As Ridge Leaves, Here Come The Excuses
The Washington Post’s Page One post-mortem on Tom Ridge’s announcement and departure from the Department of Homeland Security is notable for the usual Bush Administration back-of-the-hand treatment given to those who are no longer on the team, as well as the media’s acceptance of whatever spin the GOP wants to put on its own failures. First, even before the ink is dry on Ridge’s departure statement, note how the administration spokesperson (read Rove or Andy Card) is already denigrating Ridge’s tenure by telling the media in essence what Ridge didn’t provide:
Administration officials said President Bush is seeking to replace Ridge with a tough manager who can set clear lines of authority and untangle overlapping responsibilities in the department. "This is a chance for a fresh start and a different approach," said the official, who added that Ridge and the president remain close.
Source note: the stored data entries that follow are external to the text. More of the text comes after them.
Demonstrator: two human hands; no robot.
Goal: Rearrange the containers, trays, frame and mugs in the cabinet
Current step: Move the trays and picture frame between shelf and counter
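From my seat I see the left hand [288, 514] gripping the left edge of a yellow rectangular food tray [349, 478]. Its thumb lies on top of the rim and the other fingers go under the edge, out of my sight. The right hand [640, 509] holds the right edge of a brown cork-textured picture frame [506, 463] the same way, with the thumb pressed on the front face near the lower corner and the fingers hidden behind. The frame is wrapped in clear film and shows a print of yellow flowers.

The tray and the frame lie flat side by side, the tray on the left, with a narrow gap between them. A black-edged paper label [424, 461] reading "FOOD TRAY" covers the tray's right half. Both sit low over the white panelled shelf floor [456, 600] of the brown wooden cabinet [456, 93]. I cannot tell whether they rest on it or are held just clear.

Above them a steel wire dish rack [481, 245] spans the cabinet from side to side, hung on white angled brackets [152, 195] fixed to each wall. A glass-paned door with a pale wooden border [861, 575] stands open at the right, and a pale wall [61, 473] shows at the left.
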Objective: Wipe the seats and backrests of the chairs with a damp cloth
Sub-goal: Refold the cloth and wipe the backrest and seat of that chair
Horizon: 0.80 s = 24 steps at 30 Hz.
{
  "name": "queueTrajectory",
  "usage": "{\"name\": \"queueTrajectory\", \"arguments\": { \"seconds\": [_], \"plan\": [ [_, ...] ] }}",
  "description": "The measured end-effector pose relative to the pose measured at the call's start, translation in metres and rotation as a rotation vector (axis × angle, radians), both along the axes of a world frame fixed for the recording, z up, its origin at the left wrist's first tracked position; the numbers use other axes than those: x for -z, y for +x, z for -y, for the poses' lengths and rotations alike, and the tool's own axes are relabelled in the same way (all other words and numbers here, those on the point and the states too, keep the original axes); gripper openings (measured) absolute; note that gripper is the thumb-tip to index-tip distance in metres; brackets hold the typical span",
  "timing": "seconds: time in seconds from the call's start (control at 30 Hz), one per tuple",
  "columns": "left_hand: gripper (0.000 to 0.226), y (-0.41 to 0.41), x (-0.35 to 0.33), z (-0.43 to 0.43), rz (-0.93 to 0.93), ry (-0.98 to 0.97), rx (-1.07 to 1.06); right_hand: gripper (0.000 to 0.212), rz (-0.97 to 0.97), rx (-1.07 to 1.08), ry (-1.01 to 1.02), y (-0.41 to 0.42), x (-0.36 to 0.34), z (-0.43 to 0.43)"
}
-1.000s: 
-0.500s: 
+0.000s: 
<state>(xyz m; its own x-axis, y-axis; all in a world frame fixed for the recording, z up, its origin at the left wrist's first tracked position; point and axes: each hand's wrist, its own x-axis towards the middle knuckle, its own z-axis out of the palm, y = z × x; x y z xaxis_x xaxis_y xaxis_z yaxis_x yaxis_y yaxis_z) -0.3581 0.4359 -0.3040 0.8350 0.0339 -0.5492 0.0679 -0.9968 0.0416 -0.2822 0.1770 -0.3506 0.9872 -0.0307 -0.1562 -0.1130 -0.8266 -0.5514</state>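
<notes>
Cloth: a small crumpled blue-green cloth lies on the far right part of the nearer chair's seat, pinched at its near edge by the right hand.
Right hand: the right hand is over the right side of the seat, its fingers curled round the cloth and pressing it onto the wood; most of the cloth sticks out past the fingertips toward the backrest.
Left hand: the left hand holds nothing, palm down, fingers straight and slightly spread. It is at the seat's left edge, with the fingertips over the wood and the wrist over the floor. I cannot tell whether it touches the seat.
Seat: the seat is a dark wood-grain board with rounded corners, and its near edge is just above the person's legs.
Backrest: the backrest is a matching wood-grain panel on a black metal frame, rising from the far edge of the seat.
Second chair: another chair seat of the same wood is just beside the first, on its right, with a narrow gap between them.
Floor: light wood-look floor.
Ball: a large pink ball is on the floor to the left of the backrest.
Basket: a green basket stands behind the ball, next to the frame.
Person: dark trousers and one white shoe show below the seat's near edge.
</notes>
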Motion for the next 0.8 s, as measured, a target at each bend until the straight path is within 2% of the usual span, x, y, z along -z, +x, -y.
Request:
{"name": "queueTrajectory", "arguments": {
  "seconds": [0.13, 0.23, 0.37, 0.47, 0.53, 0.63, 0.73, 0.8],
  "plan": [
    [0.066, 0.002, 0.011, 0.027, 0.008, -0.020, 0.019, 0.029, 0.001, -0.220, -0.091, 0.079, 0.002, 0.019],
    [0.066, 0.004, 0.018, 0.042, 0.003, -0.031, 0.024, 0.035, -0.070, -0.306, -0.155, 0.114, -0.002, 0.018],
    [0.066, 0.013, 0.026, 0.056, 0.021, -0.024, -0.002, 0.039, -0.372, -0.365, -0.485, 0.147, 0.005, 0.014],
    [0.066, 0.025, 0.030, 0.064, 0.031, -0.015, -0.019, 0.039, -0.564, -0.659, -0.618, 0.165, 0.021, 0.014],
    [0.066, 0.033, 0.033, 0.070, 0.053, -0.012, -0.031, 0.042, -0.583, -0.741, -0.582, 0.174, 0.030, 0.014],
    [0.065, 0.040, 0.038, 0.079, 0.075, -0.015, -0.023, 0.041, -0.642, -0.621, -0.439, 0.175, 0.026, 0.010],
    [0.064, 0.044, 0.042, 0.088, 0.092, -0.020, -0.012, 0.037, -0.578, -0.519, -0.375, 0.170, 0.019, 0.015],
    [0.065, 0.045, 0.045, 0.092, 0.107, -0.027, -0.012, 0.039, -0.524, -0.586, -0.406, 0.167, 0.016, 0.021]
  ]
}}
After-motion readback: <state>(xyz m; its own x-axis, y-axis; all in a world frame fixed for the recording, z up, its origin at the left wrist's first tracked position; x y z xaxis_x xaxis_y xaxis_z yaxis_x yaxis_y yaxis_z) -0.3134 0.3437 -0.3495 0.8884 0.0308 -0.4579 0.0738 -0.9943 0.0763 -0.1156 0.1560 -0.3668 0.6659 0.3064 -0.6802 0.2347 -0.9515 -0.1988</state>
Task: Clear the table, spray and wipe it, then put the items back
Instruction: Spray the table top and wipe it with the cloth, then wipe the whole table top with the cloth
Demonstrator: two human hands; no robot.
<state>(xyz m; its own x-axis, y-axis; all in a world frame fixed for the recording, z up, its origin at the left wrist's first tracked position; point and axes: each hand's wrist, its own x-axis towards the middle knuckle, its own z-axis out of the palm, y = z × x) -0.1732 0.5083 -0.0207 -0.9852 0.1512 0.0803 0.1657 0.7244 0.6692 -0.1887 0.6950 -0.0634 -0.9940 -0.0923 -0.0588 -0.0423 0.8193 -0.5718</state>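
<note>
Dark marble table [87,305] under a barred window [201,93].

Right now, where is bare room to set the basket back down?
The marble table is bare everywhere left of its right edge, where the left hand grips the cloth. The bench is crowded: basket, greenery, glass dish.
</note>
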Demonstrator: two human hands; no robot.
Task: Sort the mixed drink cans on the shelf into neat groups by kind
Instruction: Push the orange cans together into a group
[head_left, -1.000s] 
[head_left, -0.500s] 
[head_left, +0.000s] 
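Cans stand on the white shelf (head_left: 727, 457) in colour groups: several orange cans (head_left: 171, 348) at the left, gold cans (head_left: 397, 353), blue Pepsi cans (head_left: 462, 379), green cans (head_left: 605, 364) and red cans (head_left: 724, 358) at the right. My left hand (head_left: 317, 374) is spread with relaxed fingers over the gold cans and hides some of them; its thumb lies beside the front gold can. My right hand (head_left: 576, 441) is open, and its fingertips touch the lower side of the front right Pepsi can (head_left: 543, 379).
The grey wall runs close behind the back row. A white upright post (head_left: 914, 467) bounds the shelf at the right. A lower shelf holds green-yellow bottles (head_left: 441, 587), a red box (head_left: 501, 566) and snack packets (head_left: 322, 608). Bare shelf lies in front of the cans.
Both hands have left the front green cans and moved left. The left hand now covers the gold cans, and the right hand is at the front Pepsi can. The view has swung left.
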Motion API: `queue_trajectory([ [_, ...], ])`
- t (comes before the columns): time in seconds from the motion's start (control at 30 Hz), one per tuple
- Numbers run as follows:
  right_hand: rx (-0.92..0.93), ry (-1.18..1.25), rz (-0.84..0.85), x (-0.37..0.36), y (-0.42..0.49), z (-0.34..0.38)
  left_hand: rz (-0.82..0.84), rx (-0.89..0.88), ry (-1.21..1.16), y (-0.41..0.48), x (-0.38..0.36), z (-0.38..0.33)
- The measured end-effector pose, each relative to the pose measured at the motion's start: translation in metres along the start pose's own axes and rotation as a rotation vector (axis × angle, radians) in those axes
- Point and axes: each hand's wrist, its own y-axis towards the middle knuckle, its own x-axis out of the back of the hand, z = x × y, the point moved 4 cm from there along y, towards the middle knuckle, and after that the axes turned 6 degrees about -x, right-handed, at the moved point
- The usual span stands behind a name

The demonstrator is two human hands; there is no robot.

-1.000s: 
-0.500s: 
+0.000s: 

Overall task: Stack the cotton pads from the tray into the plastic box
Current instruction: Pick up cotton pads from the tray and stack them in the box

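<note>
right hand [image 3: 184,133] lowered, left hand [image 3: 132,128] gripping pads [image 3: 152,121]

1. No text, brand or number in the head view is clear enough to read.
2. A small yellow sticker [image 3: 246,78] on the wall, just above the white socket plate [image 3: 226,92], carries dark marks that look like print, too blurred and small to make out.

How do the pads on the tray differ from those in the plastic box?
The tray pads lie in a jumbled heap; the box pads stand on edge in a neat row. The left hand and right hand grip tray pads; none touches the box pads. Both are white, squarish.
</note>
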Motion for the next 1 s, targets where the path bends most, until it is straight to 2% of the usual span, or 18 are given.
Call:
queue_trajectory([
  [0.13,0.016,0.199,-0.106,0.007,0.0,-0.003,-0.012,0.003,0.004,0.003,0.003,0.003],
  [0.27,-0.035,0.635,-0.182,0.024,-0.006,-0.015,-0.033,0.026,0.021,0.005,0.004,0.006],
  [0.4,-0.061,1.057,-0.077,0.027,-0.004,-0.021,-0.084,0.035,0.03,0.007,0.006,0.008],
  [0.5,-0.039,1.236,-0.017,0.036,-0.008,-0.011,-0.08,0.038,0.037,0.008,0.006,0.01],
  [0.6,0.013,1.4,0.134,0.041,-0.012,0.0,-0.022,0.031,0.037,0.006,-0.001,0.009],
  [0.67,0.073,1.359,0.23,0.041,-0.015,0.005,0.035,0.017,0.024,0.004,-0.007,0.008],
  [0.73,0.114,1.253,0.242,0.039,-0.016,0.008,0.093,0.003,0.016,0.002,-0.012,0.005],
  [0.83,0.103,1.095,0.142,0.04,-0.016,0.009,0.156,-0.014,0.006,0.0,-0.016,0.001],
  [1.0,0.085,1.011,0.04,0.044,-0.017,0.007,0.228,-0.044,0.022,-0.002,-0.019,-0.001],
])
Yikes! With friends like that, who needs enemies?
Second, in addressing why the DHS has faltered out of the gate already, the Post’s Allen and Mintz swallow whole this bit of spin:
Current and former Bush administration officials, as well as homeland security experts, were divided yesterday in assessing the department's first 20 months. They also disagreed about how much blame Ridge and other agency leaders should share for the department's weaknesses and how much is attributable to understaffing and lean budgets.
(A) former White House official, who requested anonymity, said, "There's not a lot of accountability there [at the department] now because people can hide behind the fact that the kinks haven't been worked out. . . . With the new secretary, people will be responsible for things, which is what the president wants."
Excuse me, but to complain about understaffing, lean budgets, and an overall lack of accountability as if Bush doesn’t directly control all of that is a little much. The last time I checked, if Bush wanted more staffing and better budgets for DHS, he could tell his toadies in the GOP House and Senate to make it so. If he wanted his pal Secretary Ridge to push the staff harder for delivering verifiable accomplishments, he could do so without waiting for a new Secretary to come aboard.